You are viewing a plain text version of this content. The canonical link for it is here.
Posted to j-users@xerces.apache.org by Michael Glavassevich <mr...@ca.ibm.com> on 2006/04/16 18:17:58 UTC
Re: best approach to whole document cloning in Xerces2?
Hi Jake,
The behaviour of Document.cloneNode(true) [1] is implementation dependent.
In Xerces it will create a new Document and then import the children from
the original document. I would be really surprised if reparsing the
document performed better than an in-memory copy (unless you had a
UserDataHandler [2] registered which does some heavy operation in response
to the cloning/importing).
[1]
http://www.w3.org/TR/2004/REC-DOM-Level-3-Core-20040407/core.html#ID-3A0ED0A4
[2]
http://www.w3.org/TR/2004/REC-DOM-Level-3-Core-20040407/core.html#UserDataHandler
Michael Glavassevich
XML Parser Development
IBM Toronto Lab
E-mail: mrglavas@ca.ibm.com
E-mail: mrglavas@apache.org
Jacob Kjome <ho...@visi.com> wrote on 04/16/2006 02:17:10 AM:
>
> I'm wondering what's the best approach to cloning an entire
> document? Would it be better to keep a master copy in memory and
> then create a new document and import the other document in there, or
> would it be better to simply reparse the document every time (where
> the document is used over and over again as a template, a copy is
> created and manipulated on each HTTP request, then serialized to the
> browser)? If I keep the document in memory and know I am dealing
> with the Xerces2 implementation, can I just call cloneNode(true) and
> get an identical copy of the whole document, including doctype,
> entities, entity references, etc...? Again, would this be more
> efficient than reparsing the document each time with, say, the
> Xerces2 DOMParser? Is there a clear-cut answer to this, or does it
> depend on document size or other aspect of the document or environment?
>
> thanks,
>
> Jake
>
>
> ---------------------------------------------------------------------
> To unsubscribe, e-mail: general-unsubscribe@xml.apache.org
> For additional commands, e-mail: general-help@xml.apache.org
---------------------------------------------------------------------
To unsubscribe, e-mail: j-users-unsubscribe@xerces.apache.org
For additional commands, e-mail: j-users-help@xerces.apache.org
Re: best approach to whole document cloning in Xerces2?
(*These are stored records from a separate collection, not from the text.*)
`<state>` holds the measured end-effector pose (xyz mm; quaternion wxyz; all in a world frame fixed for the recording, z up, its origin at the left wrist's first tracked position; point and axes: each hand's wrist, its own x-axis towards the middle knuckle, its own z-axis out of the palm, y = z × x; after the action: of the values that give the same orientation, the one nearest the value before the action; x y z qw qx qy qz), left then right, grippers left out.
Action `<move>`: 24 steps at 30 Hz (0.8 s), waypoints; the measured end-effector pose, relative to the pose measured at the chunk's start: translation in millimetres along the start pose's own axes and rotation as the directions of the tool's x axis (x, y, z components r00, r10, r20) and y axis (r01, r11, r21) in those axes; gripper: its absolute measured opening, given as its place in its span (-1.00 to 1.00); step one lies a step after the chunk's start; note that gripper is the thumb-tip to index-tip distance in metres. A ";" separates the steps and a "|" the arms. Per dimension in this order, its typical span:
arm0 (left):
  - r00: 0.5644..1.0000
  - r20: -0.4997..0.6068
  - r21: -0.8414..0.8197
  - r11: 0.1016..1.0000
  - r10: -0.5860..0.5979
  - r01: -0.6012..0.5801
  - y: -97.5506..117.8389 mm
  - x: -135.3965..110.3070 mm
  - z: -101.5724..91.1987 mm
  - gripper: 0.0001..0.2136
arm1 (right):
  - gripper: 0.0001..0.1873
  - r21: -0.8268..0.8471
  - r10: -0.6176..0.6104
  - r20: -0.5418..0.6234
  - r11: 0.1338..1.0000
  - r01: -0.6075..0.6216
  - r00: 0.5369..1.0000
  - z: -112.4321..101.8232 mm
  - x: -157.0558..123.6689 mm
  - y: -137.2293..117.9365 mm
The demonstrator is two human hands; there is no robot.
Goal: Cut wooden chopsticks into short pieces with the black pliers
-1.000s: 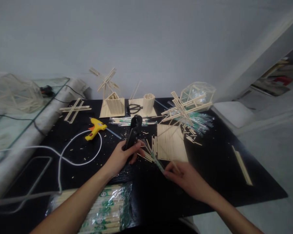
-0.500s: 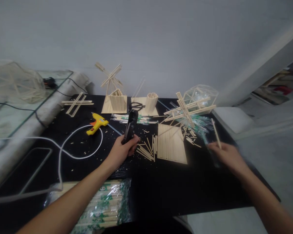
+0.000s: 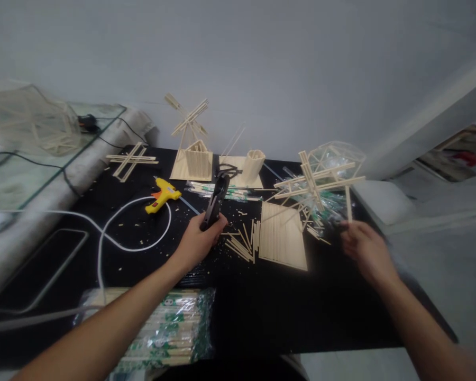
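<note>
Gripped black tool (image 3: 217,201) in left hand (image 3: 201,235) with curled fingers, left of loose sticks (image 3: 239,248) — pinched upright pale stick (image 3: 348,205) in right hand (image 3: 367,251) with closed fingers, near green-printed wrappers (image 3: 330,206).

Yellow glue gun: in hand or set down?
Set down, on its side: the yellow glue gun lies broad side up on the black table; the left hand holds a black tool, the right hand a wooden stick.

Plain grey wall (image 3: 262,63) behind black table (image 3: 297,312). Light dim, rather even. Glass-topped surface (image 3: 27,190) on left side. At right, white flat piece (image 3: 384,197) near table edge; shelf (image 3: 428,165) farther back.
</note>
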<state>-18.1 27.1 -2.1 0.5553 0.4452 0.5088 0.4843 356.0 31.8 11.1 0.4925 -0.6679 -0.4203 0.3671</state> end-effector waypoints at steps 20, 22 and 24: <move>0.974 0.031 0.381 0.899 0.222 -0.217 -2.4 -1.3 -5.0 -0.78 | -0.55 -0.576 -0.061 0.526 0.708 0.408 0.848 33.0 -56.0 -2.5; 0.969 0.039 0.400 0.885 0.242 -0.237 -1.0 -1.5 -4.8 -0.78 | -0.56 -0.593 -0.070 0.515 0.691 0.413 0.855 41.0 -52.3 -1.1; 0.967 0.049 0.408 0.879 0.248 -0.246 0.1 -1.7 -4.0 -0.78 | -0.57 -0.595 -0.075 0.506 0.691 0.410 0.860 47.7 -51.1 -1.2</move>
<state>-22.1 25.5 -2.1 0.3817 0.6120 0.5394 0.4344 293.3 1.5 4.5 0.1467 -0.6360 -0.7127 0.2569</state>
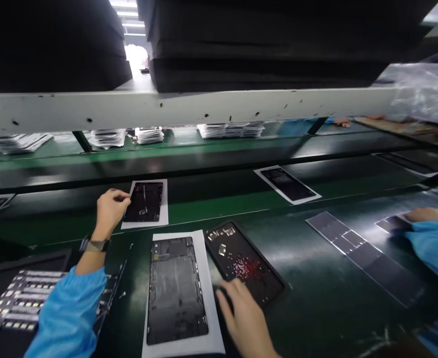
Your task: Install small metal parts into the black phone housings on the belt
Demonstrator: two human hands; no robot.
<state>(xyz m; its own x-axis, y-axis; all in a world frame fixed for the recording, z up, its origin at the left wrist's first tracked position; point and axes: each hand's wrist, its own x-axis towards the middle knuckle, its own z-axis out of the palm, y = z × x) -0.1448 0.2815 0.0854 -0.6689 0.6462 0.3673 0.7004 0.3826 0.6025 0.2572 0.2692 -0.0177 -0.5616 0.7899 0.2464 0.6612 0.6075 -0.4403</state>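
Observation:
My left hand, fingers pinched, is at the left edge of a black tablet housing on a white sheet. Whatever its fingertips hold, if anything, is too small to make out. In front of me a larger black tablet housing lies inner side up on another white sheet. My right hand hovers at the near edge of a black tray, thumb and fingers apart. Small metal parts and a scatter of tiny red and silver pieces lie in that tray.
At left sits a black tray with rows of small parts. Another housing lies on the green belt. Clear-film strips lie at right, near a co-worker's blue sleeve. A white shelf beam crosses overhead.

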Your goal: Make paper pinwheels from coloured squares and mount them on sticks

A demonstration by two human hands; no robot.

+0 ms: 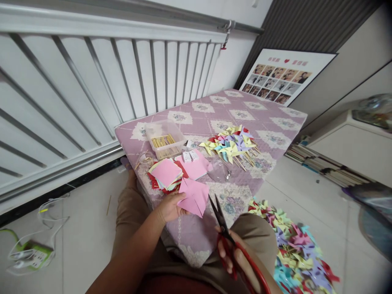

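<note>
My left hand (170, 207) pinches the left edge of a pink paper square (196, 197) that has slits cut in from its corners. In my right hand (237, 255) are scissors (223, 222) with red handles, their dark blades parted and pointing at the paper from the right, apart from it. Just beyond my left hand lies a stack of coloured paper squares (167, 172), pink on top. More pink paper (196, 163) sits beside it with small white boxes (190, 156) on top.
A clear plastic box (167, 141) holds thin sticks. Finished paper pinwheels (234, 145) lie on the patterned tablecloth (214, 110); a larger pinwheel heap (295, 249) is on the floor at right. A white radiator (122, 77) runs behind; a power strip (38, 255) lies at left.
</note>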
Posted by Michael Glavassevich <mr...@ca.ibm.com>.
Jacob Kjome <ho...@visi.com> wrote on 04/17/2006 09:17:53 AM:
> At 11:17 AM 4/16/2006, you wrote:
> >Hi Jake,
> >
> >The behaviour of Document.cloneNode(true) [1] is implementation
dependent.
> >In Xerces it will create a new Document and then import the children
from
> >the original document.
>
> Which would leave out the DTD, I suppose.
I believe it does copy DocumentType nodes, though there's no guarantee
that other DOM implementations will do that.
> So, it would make more
> sense to create my own document and do something like this, right?...
>
> DOMImplementation domImpl = document.getImplementation();
> String documentElement = document.getDoctype().getName();
> DocumentType docType =
> domImpl.createDocumentType(documentElement,
> document.getDoctype().getPublicId(),
document.getDoctype().getSystemId());
> Document doc = domImpl.createDocument("",
> documentElement, docType);
> Node node = doc.importNode(document.getDocumentElement(),
true);
> doc.replaceChild(node, doc.getDocumentElement());
>
> This is what I do currently to get a copy of the template DOM at
> runtime, but I just want to make sure I'm doing it the most correct
> and efficient way possible.
>
> Of course, this leaves out any internal subset and entity nodes,
> no?
Right.
> How would I clone it all?
The implementation of Xerces' Document.cloneNode() should be able to do
that.
> Is it possible via the DOM interfaces?
You cannot import DocumentType nodes using the DOM API (
http://www.w3.org/TR/2004/REC-DOM-Level-3-Core-20040407/core.html#Core-Document-importNode).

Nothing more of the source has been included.